The ’64 GOP convention, known to history as the Goldwater convention, was rife with intrigue and skullduggery but all we knew as the bus approached the Cow Palace was that the Stanford kids were not real happy that we were on their bus and they ditched us as soon as they could.

We didn’t care! There was no such thing as Security in those days so three kids         -I was the oldest, turning sixteen- could wander around 

to our hearts’ content. The Cow Palace didn’t seem as crowded as the venues shown in this years’ convention.  There were about a million folding chairs that were mostly empty.  We always found a place to sit and no one ever asked us to move.  I think they thought we were someone’s kids, which we were, but kids of someone who belonged there.

O the sights we saw!  We saw Scranton people being asked for their credentials,  which they dumbly handed over,  then being asked to leave because they didn

‘t have credentials.  We saw a couple of related fistfights. We saw hookers!  We knew they were hookers because we watched 77 Sunset Strip. We recognized the bling and the swinging purses. We saw Chet Huntley through the glass of an enclosed broadcast studio on the convention floor level.  We looked for Brinkley, didn’t find him.

There were speeches going on all during this time.
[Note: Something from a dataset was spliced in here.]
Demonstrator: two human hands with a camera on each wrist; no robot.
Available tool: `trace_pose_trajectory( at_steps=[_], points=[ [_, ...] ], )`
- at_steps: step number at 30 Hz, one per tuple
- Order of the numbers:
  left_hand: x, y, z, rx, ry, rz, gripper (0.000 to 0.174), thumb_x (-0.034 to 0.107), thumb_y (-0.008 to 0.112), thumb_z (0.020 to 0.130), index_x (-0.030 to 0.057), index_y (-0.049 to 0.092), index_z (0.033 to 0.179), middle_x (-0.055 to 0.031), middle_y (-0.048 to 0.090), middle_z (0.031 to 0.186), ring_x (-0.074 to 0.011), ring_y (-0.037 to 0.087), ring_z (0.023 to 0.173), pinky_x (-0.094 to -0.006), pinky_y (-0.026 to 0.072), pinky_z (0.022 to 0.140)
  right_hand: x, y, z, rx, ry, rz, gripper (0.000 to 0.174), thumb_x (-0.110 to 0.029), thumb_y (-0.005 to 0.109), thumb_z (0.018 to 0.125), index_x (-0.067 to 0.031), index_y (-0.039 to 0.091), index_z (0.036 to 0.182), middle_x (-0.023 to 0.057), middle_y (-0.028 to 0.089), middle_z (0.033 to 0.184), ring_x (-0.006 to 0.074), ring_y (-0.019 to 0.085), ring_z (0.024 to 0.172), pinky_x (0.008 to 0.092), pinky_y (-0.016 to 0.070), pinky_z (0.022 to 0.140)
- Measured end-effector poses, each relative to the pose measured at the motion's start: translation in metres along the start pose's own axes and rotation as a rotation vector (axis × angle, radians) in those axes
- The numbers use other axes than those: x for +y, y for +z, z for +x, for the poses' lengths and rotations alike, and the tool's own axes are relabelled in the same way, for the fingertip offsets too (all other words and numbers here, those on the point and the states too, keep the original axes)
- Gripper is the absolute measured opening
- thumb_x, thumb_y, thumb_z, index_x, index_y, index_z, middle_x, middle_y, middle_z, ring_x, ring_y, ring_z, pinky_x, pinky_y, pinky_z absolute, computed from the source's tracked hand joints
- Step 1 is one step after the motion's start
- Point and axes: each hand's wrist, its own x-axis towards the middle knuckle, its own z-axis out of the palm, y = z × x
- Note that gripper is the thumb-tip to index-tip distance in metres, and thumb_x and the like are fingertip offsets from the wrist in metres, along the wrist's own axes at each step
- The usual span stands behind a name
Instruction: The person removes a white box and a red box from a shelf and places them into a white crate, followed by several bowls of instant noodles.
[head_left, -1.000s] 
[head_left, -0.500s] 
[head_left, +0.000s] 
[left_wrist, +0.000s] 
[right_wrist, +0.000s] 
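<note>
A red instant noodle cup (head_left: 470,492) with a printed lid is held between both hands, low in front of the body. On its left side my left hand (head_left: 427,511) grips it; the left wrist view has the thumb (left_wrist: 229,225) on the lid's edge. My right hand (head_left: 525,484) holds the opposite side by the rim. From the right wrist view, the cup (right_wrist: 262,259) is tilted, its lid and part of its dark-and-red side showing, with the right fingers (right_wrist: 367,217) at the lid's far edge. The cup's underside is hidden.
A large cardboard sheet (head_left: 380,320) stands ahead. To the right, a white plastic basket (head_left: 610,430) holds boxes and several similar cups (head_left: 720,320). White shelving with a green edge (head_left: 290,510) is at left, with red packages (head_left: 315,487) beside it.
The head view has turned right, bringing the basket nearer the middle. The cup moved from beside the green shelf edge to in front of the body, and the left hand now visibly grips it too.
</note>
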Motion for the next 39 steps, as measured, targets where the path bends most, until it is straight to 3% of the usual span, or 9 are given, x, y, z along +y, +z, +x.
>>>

One of the speakers was Bill Miller, the GOP nominee for Vice-President and father of radio’s Stephanie Miller.  He went on for what seemed like forever. We didn’t see Goldwater.  I don’t remember the bus ride back.  All I know is that we got safely back to PA and my aunt’s faith in Stanford and its institutions was reinforced.

But the real highlight was the next day.  We went into SF, with  my aunt, and were standing to the side of the steps going into the St Francis when a crowd of dignitaries swarmed down the steps. Among them I saw a familiar face- Howard K Smith, the debonair face of CBS News.  There I was, an awkward sixteen year-old with fuzzy hair and coke bottle glasses, gawking with my mouth open I’m sure, and that wonderful man, Howard K. Smith, WINKED at me. It was perfect. It was wonderful.  I’m sure he never knew how he made my day. Day, heck!  I’m still telling the story!    

So when my friends  in the HCDCC ask if I want to go to Sacramento or Long Beach or wherever for the State convention, I never go. In fact, I’ve never been to any kind of convention since then. It would seem so anti-climactic.